[WHAT THIS TASK INVOLVES] Filter the material below down to the lines containing the word "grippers".

[[ DATA TO PROCESS, beginning ]]

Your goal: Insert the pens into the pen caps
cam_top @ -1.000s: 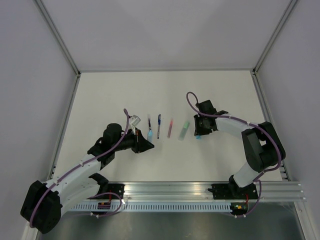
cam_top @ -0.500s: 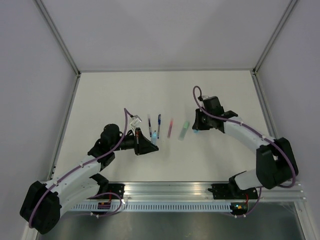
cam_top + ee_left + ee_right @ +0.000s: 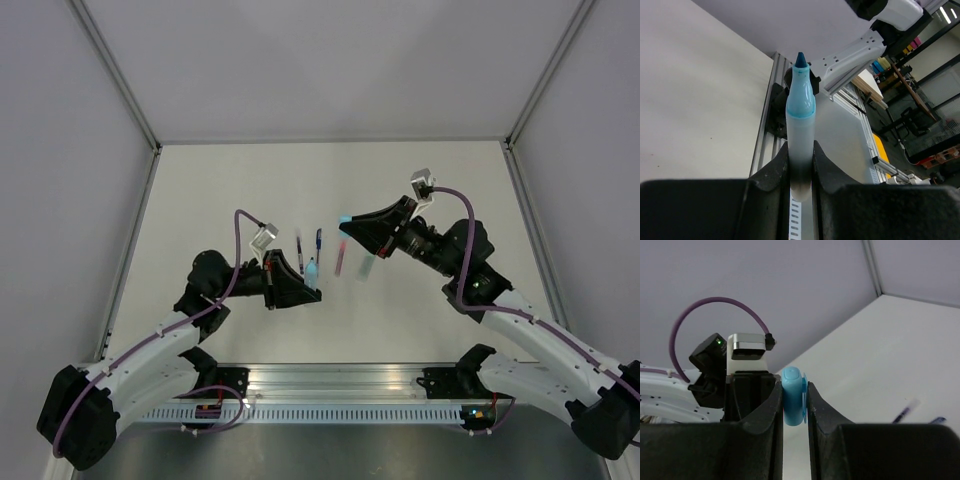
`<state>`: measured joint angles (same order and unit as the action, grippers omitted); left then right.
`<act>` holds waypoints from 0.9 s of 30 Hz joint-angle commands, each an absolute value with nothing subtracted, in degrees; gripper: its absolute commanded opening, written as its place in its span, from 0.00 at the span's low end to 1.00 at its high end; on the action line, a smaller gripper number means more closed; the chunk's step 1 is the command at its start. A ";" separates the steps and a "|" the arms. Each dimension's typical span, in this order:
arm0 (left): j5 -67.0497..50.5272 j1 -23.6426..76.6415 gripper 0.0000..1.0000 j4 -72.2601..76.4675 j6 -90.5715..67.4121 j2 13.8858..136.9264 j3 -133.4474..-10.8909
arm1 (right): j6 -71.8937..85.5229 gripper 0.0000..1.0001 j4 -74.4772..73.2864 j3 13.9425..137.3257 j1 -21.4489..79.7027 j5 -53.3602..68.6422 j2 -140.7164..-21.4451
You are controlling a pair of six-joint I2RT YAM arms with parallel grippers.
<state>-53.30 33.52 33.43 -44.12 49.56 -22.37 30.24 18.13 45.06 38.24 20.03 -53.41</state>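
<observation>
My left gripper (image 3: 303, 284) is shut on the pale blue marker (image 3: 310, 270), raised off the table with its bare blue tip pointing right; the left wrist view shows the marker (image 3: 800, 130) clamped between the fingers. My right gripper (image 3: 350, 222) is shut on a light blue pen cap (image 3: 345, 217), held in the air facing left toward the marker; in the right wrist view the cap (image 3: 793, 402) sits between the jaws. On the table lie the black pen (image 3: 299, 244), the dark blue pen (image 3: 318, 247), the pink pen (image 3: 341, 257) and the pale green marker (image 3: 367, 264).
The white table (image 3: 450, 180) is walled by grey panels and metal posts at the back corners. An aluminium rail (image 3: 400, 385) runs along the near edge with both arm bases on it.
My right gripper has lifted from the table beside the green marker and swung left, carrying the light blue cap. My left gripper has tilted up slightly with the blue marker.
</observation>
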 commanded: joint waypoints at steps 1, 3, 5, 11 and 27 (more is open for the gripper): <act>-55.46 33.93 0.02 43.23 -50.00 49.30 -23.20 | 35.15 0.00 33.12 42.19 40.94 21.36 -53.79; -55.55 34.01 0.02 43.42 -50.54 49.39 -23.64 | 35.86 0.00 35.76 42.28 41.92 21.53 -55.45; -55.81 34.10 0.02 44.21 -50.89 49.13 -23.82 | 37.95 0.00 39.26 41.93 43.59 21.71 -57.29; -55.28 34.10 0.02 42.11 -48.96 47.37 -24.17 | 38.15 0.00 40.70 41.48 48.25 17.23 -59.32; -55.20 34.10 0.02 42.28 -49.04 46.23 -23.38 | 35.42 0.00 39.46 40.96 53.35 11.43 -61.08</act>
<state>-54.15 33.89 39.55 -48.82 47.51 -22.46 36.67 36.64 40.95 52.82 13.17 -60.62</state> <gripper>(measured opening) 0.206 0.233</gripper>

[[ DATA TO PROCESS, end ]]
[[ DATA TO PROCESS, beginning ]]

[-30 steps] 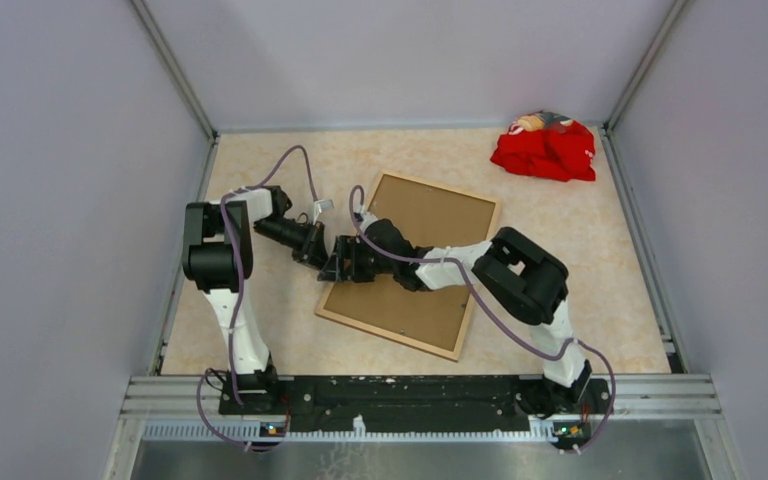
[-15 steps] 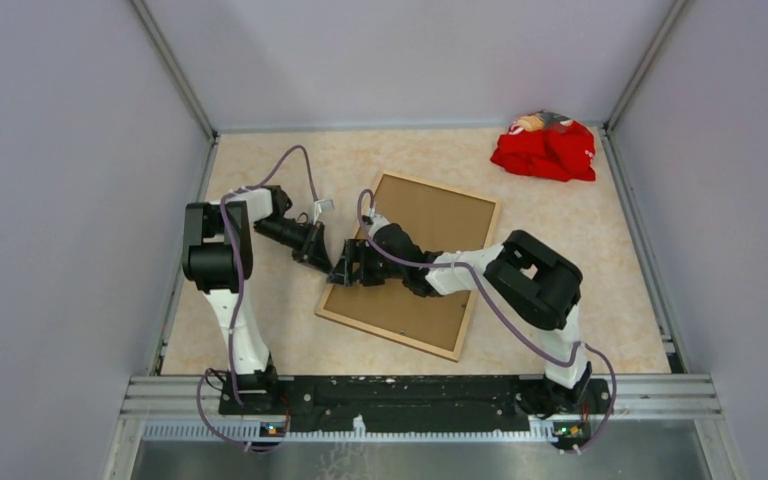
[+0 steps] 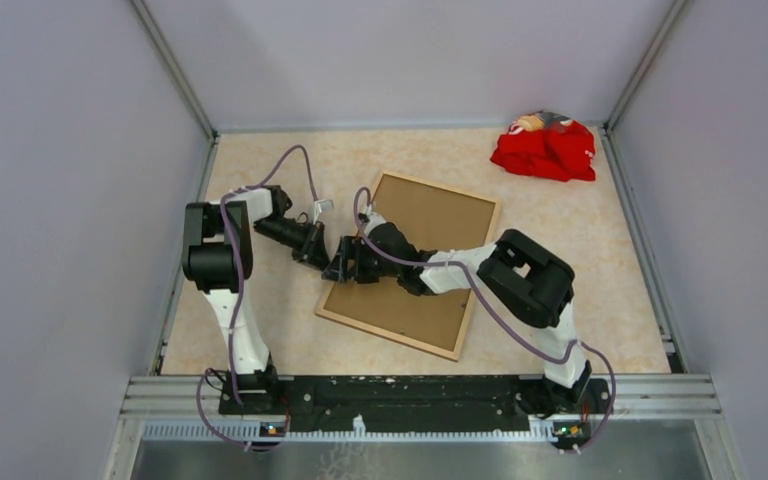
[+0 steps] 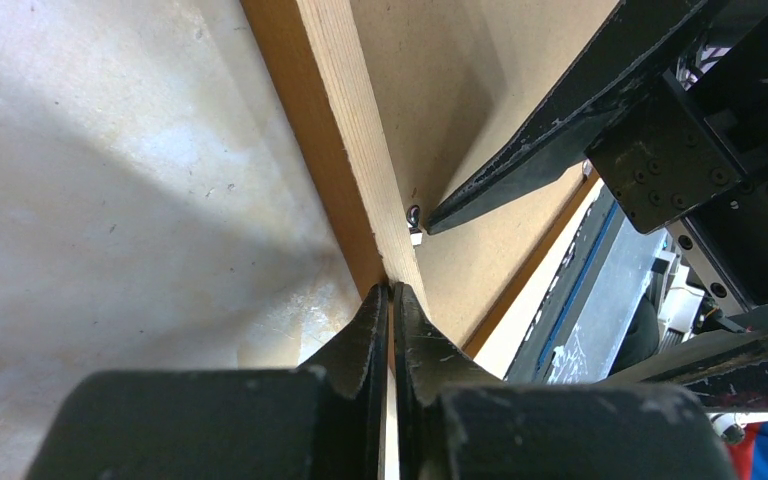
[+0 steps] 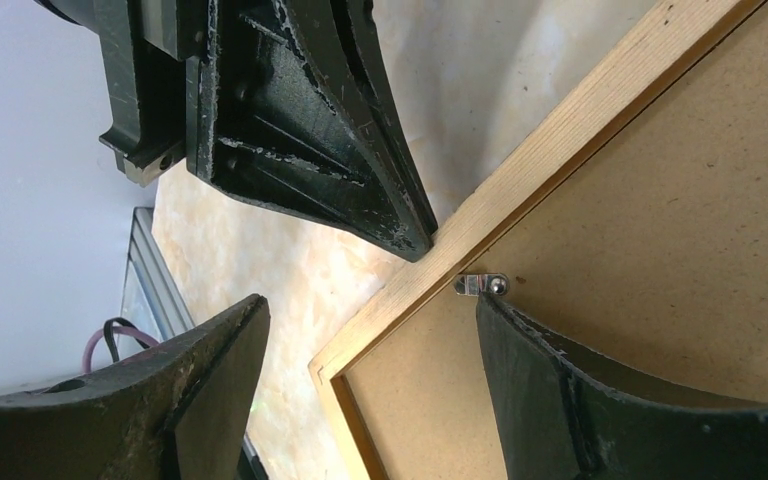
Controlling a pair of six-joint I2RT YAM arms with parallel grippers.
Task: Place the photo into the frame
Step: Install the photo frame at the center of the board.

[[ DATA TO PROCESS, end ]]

[OUTPUT BELOW]
`<state>`: measured joint angles (same order and unit as the action, grippers omitted); left then right.
You are controlling a pair of six-joint I2RT YAM arms with parallel grippers.
Controlling a pair of six-joint I2RT YAM arms with parallel grippers.

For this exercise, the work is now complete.